If you're seeing the warning:

FutureWarning: Passing literal html to 'read_html' is deprecated and will be removed in a future version

this means you're using pandas' read_html() function in a way that will soon be unsupported.

Why the Change?

The pandas development team is deprecating the direct passing of HTML strings to read_html().
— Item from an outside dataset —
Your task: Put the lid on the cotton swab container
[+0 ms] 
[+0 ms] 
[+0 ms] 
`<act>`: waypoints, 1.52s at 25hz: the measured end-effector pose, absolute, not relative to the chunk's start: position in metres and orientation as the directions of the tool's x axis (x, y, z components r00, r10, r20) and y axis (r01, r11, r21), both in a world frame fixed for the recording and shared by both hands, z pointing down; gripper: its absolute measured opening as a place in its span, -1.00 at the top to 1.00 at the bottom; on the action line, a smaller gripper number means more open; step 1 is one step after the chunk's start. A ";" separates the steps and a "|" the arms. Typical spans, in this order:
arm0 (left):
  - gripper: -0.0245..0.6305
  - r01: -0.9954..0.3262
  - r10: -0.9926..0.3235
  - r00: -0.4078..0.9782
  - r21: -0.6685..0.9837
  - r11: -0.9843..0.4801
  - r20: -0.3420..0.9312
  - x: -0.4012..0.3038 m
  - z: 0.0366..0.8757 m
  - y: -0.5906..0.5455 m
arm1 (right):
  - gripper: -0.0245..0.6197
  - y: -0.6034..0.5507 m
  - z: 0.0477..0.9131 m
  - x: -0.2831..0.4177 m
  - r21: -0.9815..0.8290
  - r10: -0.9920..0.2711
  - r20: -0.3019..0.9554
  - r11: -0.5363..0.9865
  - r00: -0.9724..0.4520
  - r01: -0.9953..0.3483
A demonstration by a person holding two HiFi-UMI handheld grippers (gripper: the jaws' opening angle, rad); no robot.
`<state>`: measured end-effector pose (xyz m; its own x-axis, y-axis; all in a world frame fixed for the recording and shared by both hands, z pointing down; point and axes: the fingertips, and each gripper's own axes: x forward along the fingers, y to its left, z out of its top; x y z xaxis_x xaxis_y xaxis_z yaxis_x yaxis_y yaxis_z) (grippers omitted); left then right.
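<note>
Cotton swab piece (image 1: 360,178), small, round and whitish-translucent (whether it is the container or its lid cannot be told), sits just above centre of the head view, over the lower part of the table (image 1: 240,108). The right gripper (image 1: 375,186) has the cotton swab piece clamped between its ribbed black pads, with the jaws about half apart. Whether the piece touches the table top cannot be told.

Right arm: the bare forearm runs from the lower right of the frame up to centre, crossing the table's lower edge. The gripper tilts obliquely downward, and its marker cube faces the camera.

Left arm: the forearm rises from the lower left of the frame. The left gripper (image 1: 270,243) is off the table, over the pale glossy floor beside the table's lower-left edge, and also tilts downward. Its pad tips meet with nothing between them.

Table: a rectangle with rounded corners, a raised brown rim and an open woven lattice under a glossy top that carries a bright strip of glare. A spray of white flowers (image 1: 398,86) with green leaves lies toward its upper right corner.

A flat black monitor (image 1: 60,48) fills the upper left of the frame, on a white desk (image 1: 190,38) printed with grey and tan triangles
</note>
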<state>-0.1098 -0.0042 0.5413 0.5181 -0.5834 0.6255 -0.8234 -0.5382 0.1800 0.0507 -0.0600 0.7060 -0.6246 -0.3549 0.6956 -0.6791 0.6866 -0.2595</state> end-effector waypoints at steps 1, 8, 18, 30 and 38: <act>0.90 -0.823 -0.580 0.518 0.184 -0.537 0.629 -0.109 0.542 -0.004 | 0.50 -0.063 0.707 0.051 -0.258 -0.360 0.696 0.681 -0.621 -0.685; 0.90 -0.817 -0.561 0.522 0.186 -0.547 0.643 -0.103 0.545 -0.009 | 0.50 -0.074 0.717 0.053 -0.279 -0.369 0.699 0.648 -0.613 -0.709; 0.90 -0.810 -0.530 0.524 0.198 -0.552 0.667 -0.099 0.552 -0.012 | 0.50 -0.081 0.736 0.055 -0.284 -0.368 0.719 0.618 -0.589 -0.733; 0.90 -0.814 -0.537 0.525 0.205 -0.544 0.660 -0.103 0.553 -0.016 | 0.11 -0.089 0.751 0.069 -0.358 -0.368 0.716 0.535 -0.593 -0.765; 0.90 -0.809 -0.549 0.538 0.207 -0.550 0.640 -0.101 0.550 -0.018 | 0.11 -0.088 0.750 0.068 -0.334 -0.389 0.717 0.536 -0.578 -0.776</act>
This change promotes better practices and prepares for future improvements to the function.

How to Fix It

Instead of:

pd.read_html("<table>...</table>")

which will raise warning and in future error:

FutureWarning: Passing literal html to 'read_html' is deprecated and will be removed in a future version

You should now use:

from io import StringIO
pd.read_html(StringIO("<table>...</table>"))

Or for HTML files:

pd.read_html("path/to/file.html")  # This is still valid

Use StringIO for HTML strings

import pandas as pd
from io import StringIO

html_data = """
<table>
    <tr><th>name</th><th>age</th></tr>
    <tr><td>Alice</td><td>25</td></tr>
    <tr><td>Bob</td><td>30</td></tr>
</table>
"""

df = pd.read_html(StringIO(html_data))[0]
print(df)

result:

    name  age
0  Alice   25
1    Bob   30

Use requests for web content

import requests
import pandas as pd

response = requests.get('https://example.com/data.html')
df = pd.read_html(StringIO(response.text))

Why This Matters

Making this change now will:

  1. Future-proof your code
  2. Remove annoying warning messages
  3. Ensure compatibility with upcoming pandas versions

Security concerns top the list, as accepting arbitrary HTML strings can potentially expose applications to security vulnerabilities. By requiring explicit file paths or URLs, pandas encourages safer data handling practices.

API clarity is another driving factor. Having a single function that accepts multiple input types can lead to confusion about expected behavior and error handling. Separating these concerns makes the API more predictable and easier to maintain.